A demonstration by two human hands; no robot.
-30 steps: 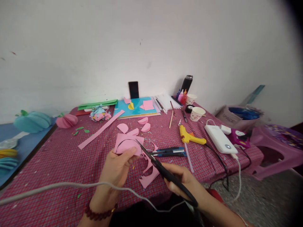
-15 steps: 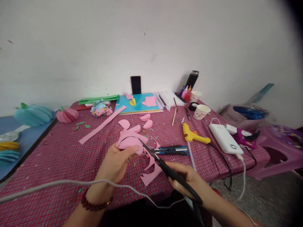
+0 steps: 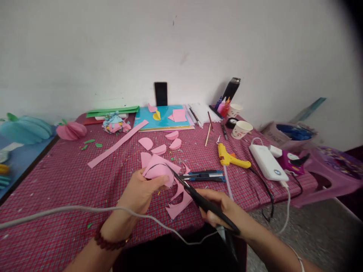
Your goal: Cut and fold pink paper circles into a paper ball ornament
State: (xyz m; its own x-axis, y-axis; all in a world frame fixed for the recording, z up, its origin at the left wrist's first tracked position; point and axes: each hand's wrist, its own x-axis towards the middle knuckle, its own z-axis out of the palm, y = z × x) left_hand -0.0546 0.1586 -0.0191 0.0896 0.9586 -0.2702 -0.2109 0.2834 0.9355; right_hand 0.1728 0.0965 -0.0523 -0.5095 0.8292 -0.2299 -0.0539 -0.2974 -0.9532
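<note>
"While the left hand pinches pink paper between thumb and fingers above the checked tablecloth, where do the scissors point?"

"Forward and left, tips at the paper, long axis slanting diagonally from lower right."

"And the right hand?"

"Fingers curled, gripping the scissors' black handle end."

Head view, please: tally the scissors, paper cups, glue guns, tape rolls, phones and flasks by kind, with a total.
Scissors, in the right hand: 1
Paper cups: 2
Glue gun: 1
Tape roll: 1
Phone: 1
Flask: 1
Total: 7
</note>
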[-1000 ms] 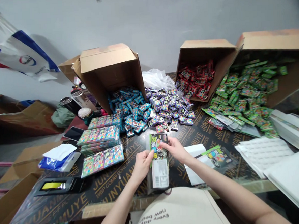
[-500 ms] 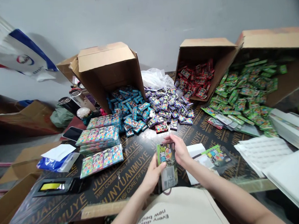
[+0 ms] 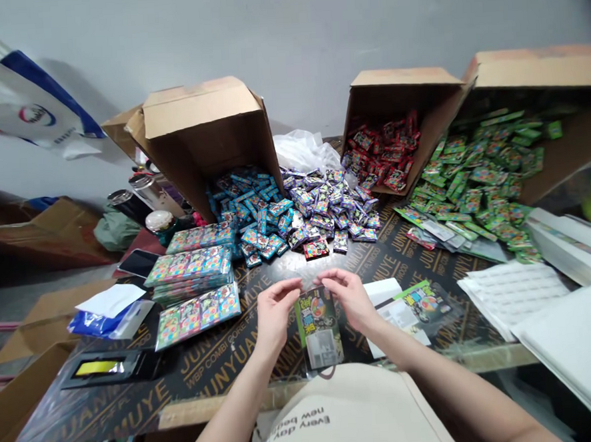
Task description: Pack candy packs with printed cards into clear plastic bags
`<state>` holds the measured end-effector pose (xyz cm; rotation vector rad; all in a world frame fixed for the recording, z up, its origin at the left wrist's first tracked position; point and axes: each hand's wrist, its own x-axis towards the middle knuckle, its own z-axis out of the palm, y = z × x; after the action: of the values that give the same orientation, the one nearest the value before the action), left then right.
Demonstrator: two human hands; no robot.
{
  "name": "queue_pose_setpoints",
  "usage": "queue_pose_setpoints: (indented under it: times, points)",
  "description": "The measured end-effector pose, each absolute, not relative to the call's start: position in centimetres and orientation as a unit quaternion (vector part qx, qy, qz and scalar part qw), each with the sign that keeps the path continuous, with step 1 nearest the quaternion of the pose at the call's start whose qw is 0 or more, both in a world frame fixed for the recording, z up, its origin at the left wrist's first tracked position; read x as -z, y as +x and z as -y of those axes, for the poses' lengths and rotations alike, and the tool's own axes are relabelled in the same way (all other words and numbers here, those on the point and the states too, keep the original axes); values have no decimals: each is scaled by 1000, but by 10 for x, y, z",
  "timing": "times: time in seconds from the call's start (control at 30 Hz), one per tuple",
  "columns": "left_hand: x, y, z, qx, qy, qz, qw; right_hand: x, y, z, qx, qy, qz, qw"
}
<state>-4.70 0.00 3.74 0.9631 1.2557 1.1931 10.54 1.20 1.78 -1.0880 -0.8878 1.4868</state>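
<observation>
A printed packet (image 3: 320, 326), green and dark with a grey panel near its bottom, stands tilted up in front of my body at the table edge. It looks like a card in a clear sleeve. At its upper left corner my left hand (image 3: 277, 310) is closed in a pinch, thumb against fingertips. My right hand (image 3: 351, 300) pinches the top edge on the other side. Just beyond my fingers lies a small red packet (image 3: 316, 249), in front of the heap of purple packets (image 3: 324, 202). To the right rests a similar green-edged printed card (image 3: 423, 301) over white paper.
Cardboard boxes on their sides hold blue (image 3: 255, 213), red (image 3: 385, 152) and green packets (image 3: 478, 176). Stacked packs of colourful packets (image 3: 191, 267) stand left, beside a phone (image 3: 138, 262). White sheets (image 3: 515, 294) lie right. A black tray (image 3: 109, 368) sits near the left edge.
My left hand has moved from the packet's lower left side up to its top corner. My right hand has shifted slightly, its fingers now pinching the top edge.
</observation>
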Motion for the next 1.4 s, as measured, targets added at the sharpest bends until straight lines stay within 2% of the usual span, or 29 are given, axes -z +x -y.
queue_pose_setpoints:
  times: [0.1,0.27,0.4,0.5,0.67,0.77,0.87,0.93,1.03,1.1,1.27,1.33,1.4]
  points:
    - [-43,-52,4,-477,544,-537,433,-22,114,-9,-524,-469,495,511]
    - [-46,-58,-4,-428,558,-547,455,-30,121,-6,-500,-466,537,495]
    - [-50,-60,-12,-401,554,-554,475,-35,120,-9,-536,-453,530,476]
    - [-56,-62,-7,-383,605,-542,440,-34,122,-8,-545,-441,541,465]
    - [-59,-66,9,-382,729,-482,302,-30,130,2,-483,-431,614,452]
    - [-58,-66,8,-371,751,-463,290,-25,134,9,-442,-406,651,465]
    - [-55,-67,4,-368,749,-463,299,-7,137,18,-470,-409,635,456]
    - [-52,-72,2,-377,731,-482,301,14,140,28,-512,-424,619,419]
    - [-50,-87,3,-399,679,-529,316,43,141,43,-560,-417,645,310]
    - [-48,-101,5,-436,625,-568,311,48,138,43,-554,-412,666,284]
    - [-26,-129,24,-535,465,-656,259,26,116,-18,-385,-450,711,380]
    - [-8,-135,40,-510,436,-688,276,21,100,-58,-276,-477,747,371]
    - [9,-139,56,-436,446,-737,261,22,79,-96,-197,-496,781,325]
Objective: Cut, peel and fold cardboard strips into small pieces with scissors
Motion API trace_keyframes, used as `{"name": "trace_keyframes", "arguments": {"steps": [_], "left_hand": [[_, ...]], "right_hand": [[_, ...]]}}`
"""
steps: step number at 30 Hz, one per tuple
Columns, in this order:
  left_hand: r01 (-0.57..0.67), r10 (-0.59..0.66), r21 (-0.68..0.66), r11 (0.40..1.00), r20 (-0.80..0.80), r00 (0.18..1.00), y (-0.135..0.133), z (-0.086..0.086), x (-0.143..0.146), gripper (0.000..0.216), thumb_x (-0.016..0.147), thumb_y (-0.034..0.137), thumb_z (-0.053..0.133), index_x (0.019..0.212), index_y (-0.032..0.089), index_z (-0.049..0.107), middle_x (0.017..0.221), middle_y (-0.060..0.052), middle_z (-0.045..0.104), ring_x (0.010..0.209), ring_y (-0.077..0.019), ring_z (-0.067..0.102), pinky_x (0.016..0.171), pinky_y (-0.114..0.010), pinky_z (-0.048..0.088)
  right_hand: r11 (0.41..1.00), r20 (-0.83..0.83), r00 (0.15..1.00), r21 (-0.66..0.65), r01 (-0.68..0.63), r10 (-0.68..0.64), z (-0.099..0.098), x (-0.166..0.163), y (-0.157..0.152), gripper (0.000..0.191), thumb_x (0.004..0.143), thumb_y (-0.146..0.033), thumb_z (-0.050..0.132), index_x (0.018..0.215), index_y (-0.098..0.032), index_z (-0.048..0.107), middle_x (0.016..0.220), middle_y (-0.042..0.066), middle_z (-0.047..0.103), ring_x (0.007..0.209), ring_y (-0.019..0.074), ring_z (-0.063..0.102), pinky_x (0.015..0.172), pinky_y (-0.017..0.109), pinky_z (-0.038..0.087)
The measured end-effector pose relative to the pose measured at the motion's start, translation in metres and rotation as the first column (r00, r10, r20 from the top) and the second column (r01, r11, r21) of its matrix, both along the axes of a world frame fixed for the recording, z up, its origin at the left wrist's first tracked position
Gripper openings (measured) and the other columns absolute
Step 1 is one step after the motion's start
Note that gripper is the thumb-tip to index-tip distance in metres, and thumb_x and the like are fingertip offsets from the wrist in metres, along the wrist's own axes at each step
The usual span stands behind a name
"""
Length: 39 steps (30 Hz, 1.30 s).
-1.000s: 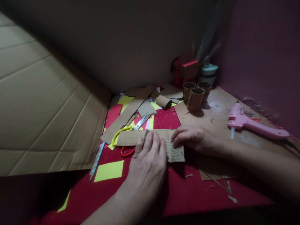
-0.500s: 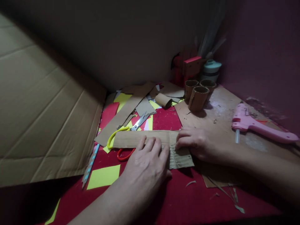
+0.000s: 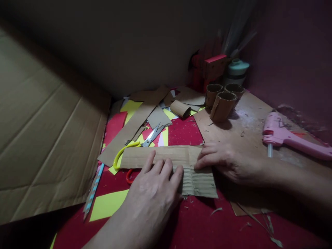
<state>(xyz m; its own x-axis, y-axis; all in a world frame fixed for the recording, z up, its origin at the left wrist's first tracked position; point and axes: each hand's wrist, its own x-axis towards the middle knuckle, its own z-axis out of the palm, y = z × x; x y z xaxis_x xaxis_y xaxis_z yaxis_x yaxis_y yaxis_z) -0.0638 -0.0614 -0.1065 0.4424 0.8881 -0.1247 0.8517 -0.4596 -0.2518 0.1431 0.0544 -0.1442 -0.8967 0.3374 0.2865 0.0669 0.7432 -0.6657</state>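
Note:
A strip of cardboard (image 3: pixel 168 155) lies across the red tabletop, with a ridged corrugated flap (image 3: pixel 203 182) below its smooth part at the right. My left hand (image 3: pixel 153 192) rests palm down over the cardboard's lower edge, fingers spread. At the right end, my right hand (image 3: pixel 220 160) has its fingers curled onto the cardboard; its thumb is hidden. Behind and partly under the strip are scissors (image 3: pixel 150 138) with a yellow and a red handle loop, blades pointing away. A yellow paper piece (image 3: pixel 109 204) lies left of my left hand.
A large cardboard sheet (image 3: pixel 52 131) leans at the left, near a striped pencil (image 3: pixel 93 190). Paper and cardboard scraps (image 3: pixel 145 117) cover the back. Three cardboard tubes (image 3: pixel 223 107) stand behind my right hand, and a pink glue gun (image 3: pixel 275 129) lies at the right.
My left hand has slid slightly down and left over the cardboard, and more of the ridged flap shows. My right hand stays at the right end. The camera view has shifted a little.

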Motion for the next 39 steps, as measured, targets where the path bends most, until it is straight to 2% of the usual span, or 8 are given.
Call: {"name": "trace_keyframes", "arguments": {"steps": [7,12,14,17,20,25,31,39], "left_hand": [[-0.001,0.0,0.05,0.999,0.036,0.999,-0.004,0.0,-0.007,0.033,0.089,0.021,0.046,0.119,0.019,0.058,0.11,-0.011,0.063,0.11,-0.0316,0.054,0.106,-0.059,0.028],[0.02,-0.028,0.094,0.995,0.085,0.996,-0.008,-0.003,-0.01,0.039,0.092,0.026,0.041,0.129,0.02,0.054,0.121,-0.013,0.062,0.12,-0.0346,0.051,0.107,-0.06,0.027],[0.018,-0.024,0.076,0.997,0.081,0.996,-0.008,-0.004,-0.009,0.041,0.093,0.025,0.039,0.131,0.02,0.052,0.122,-0.014,0.062,0.12,-0.035,0.052,0.106,-0.06,0.029],[0.022,-0.025,0.038,0.999,0.072,0.997,-0.006,-0.007,-0.007,0.044,0.092,0.024,0.038,0.134,0.018,0.049,0.123,-0.016,0.062,0.119,-0.0348,0.053,0.105,-0.058,0.031],[0.023,-0.025,0.034,0.999,0.069,0.997,-0.005,-0.009,-0.007,0.044,0.092,0.024,0.038,0.135,0.016,0.049,0.124,-0.018,0.061,0.119,-0.0351,0.054,0.104,-0.058,0.032],[0.031,-0.034,0.032,0.999,0.094,0.995,-0.006,-0.01,-0.01,0.043,0.09,0.024,0.043,0.132,0.018,0.052,0.123,-0.016,0.062,0.118,-0.0346,0.054,0.104,-0.058,0.032],[-0.001,0.004,-0.016,1.0,0.133,0.991,-0.004,-0.006,-0.016,0.041,0.089,0.023,0.045,0.129,0.02,0.054,0.122,-0.015,0.062,0.115,-0.0325,0.055,0.105,-0.06,0.028],[-0.023,0.03,-0.054,0.998,0.141,0.99,0.0,-0.002,-0.016,0.042,0.087,0.022,0.046,0.128,0.022,0.056,0.122,-0.013,0.061,0.117,-0.0327,0.053,0.106,-0.06,0.027]], "right_hand": [[0.997,-0.068,0.995,-0.031,0.072,-0.074,-0.005,-0.001,-0.006,0.028,0.091,-0.011,0.046,0.109,-0.019,0.064,0.095,0.008,0.067,0.084,0.0182,0.061,0.073,0.031,0.046],[0.975,-0.13,0.966,-0.027,0.221,-0.222,0.009,0.0,-0.011,0.029,0.087,-0.01,0.048,0.11,-0.02,0.06,0.092,0.008,0.068,0.082,0.0194,0.065,0.071,0.03,0.051],[0.969,-0.118,0.962,-0.047,0.241,-0.245,0.017,0.001,-0.013,0.028,0.089,-0.011,0.047,0.111,-0.022,0.06,0.098,0.008,0.069,0.089,0.0201,0.065,0.076,0.03,0.052],[0.987,-0.098,0.983,-0.063,0.148,-0.154,0.025,0.0,-0.018,0.03,0.09,-0.028,0.056,0.119,-0.024,0.058,0.117,0.01,0.063,0.108,0.0248,0.059,0.09,0.035,0.049],[0.997,0.021,0.997,-0.028,0.079,-0.078,0.027,-0.003,-0.021,0.038,0.085,-0.037,0.064,0.118,-0.021,0.059,0.12,0.013,0.061,0.11,0.0267,0.057,0.092,0.037,0.048],[0.996,0.164,0.985,-0.071,0.061,-0.049,0.026,-0.003,-0.02,0.027,0.082,-0.025,0.065,0.108,-0.022,0.063,0.109,0.009,0.063,0.102,0.0238,0.059,0.085,0.033,0.05],[0.998,0.216,0.976,-0.061,0.023,-0.009,0.018,0.003,-0.015,0.038,0.081,-0.019,0.066,0.117,-0.025,0.058,0.118,0.007,0.058,0.108,0.0231,0.054,0.087,0.033,0.047],[0.998,0.231,0.973,-0.059,0.034,-0.019,0.013,0.003,-0.01,0.031,0.081,-0.016,0.064,0.109,-0.024,0.058,0.117,0.007,0.054,0.104,0.0222,0.051,0.084,0.033,0.046]]}}
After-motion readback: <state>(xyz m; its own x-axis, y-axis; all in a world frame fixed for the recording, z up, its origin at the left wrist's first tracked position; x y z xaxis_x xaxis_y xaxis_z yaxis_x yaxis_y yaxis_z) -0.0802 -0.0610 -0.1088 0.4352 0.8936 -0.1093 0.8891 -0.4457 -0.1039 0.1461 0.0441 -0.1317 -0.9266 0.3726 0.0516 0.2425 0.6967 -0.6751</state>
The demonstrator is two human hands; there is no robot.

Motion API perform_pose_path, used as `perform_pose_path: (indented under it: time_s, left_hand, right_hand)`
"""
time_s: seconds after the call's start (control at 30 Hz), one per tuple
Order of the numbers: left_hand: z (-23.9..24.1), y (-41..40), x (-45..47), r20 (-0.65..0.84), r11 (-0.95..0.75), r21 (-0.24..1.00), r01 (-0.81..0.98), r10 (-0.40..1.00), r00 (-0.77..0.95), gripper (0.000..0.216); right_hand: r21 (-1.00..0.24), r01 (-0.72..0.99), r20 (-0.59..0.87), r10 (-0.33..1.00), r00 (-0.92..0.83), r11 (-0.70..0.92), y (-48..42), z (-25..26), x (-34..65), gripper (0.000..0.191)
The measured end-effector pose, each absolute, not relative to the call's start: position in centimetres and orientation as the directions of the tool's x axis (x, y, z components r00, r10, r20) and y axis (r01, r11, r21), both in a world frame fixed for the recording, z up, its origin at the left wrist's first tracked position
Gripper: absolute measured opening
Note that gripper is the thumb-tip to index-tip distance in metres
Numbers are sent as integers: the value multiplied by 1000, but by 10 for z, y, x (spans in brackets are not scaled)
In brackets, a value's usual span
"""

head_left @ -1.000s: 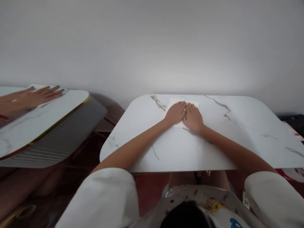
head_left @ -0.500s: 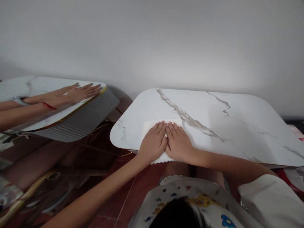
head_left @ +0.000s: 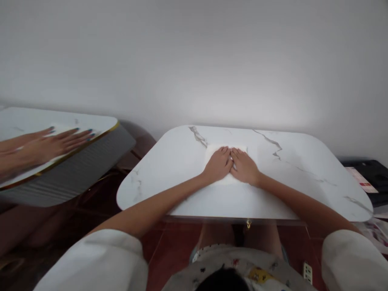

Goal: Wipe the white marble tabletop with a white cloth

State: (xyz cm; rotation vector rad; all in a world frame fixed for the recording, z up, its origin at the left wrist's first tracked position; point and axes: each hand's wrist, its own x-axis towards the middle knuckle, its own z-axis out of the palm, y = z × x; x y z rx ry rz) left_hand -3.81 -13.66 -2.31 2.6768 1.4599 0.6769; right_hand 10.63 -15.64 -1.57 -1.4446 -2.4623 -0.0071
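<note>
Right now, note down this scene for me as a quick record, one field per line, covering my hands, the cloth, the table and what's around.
Left hand: laid flat on the cloth
Right hand: laid flat beside the left one, on the same cloth
Cloth: white, spread under both hands
Table: white, grey veins, rounded corners
Left side: another person's hands on a second table
Behind: plain wall

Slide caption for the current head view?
Left hand and right hand rest on a white cloth atop a marbled table.
</note>
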Motion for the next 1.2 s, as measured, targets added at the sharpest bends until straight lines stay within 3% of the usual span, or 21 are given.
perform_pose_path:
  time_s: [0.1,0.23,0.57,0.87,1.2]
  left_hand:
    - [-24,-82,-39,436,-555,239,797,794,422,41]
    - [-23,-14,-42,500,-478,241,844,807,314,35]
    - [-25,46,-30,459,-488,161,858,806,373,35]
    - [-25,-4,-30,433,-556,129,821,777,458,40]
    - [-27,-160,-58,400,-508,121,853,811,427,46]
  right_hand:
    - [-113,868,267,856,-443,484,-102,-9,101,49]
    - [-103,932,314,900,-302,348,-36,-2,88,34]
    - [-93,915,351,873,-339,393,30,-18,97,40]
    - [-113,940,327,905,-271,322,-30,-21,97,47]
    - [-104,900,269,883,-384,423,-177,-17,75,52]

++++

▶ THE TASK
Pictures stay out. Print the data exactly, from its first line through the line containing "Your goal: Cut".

▶ SOLUTION
A demonstration by two human hands; no robot.
-30 steps: 
-15 steps: 
+0 steps: 
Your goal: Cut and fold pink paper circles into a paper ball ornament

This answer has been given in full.